### What you should do
Find and copy each line of the listing below that has the word "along" in it.

### Collected data
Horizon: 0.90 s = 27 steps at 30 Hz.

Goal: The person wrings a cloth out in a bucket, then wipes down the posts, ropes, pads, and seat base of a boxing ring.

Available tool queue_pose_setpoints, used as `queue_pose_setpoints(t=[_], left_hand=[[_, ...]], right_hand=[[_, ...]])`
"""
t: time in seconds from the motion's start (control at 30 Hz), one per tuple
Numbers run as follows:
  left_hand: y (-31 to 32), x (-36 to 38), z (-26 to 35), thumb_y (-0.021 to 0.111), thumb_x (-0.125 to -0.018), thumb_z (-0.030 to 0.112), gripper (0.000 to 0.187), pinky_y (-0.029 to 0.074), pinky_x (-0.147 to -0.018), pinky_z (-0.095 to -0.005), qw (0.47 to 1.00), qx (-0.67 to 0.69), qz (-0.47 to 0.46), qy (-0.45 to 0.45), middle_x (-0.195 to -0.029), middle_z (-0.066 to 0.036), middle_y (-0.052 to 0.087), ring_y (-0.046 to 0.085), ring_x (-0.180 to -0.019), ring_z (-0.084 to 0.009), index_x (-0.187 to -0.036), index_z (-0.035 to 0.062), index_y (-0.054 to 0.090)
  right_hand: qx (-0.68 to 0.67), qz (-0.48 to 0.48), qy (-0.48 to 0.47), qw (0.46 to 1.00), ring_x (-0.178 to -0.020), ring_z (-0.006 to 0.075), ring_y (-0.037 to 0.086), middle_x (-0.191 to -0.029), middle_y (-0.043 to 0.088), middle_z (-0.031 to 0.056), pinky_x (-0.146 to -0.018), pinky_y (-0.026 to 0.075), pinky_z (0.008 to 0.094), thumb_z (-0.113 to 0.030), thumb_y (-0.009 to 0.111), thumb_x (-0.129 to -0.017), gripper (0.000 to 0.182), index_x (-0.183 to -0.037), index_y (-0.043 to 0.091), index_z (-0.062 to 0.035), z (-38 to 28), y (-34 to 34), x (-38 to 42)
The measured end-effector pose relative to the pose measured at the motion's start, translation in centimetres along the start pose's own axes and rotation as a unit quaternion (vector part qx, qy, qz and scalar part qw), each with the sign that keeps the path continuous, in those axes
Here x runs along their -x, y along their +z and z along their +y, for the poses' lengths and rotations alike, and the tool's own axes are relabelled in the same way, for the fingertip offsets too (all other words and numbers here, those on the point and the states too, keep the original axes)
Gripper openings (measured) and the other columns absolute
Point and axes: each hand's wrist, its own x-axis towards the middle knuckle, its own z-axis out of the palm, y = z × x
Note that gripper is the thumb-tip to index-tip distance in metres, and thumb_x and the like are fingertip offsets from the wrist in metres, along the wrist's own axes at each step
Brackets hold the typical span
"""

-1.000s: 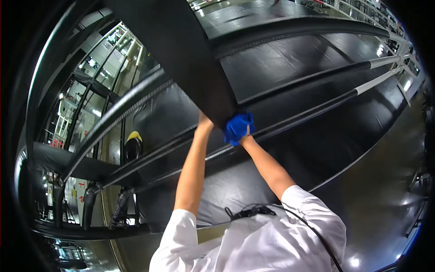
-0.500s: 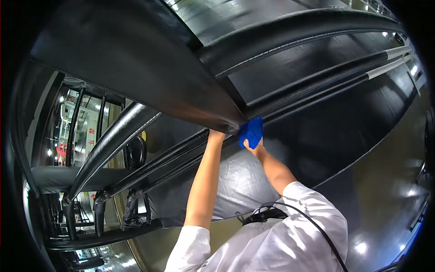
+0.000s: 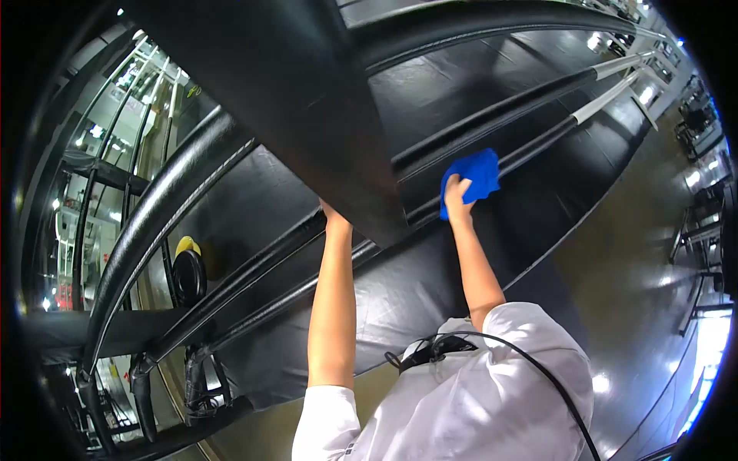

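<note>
Your right hand has fingers closed on the blue cloth at the lower padded rope, likely light, limp and best gripped by a gathered fold; your left hand's fingers, hidden by the black pad, I cannot tell

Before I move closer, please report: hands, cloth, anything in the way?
Right hand holding blue cloth, by the black rail. Left hand at black post, fingers hidden. Post stands between both hands.
</note>
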Motion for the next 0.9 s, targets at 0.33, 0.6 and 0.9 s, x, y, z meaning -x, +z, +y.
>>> queue_pose_setpoints(t=[0.33,0.6,0.9], left_hand=[[-1.5,-0.1,4.5,0.062,-0.092,0.021,0.026,0.052,-0.065,-0.0452,0.999,-0.018,-0.009,-0.04,-0.079,-0.023,0.069,0.071,-0.078,-0.0435,-0.083,-0.0033,0.062],[-0.4,0.2,0.9,0.061,-0.094,0.018,0.025,0.053,-0.065,-0.0439,0.998,0.012,0.052,0.044,-0.081,-0.023,0.073,0.074,-0.077,-0.0375,-0.087,-0.005,0.067],[1.4,0.3,-13.4,0.055,-0.104,0.029,0.046,0.04,-0.115,-0.0449,0.977,-0.212,0.005,-0.011,-0.144,-0.023,0.057,0.053,-0.134,-0.0386,-0.139,-0.0006,0.058]], right_hand=[[0.062,0.059,-0.28,0.956,-0.089,0.0348,0.071,-0.092,0.074,0.0106,-0.076,0.055,0.0441,-0.008,0.077,-0.086,0.006,-0.091,0.074,-0.0064,2.3,-13.6,-5.3],[0.146,-0.349,-0.241,0.894,-0.085,0.0421,0.063,-0.086,0.065,0.0181,-0.075,0.048,0.0518,-0.025,0.067,-0.078,0.018,-0.081,0.066,-0.0073,-3.6,-10.5,2.6],[-0.126,-0.36,-0.19,0.905,-0.113,0.0416,0.06,-0.108,0.067,0.0152,-0.103,0.045,0.0534,-0.014,0.072,-0.069,0.033,-0.101,0.069,-0.0102,1.7,3.6,8.4]])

### Task solution
The measured end-effector pose relative to the pose measured at the motion's start, translation in centimetres along the start pose's own axes and rotation as a unit quaternion (vector part qx, qy, qz and scalar part qw), each with the sign that keeps the path continuous, in those axes
Here x runs along their -x, y along their +z and z along their +y, for the poses' lengths and rotations alike, and the tool's own axes are relabelled in the same way, for the fingertip offsets too (all other words and numbers here, those on the point and the states too, keep the original axes)
Note that gripper is the thumb-tip to index-tip distance in metres, and thumb_x and the like are fingertip offsets from the wrist in metres, along the wrist's own axes at each step

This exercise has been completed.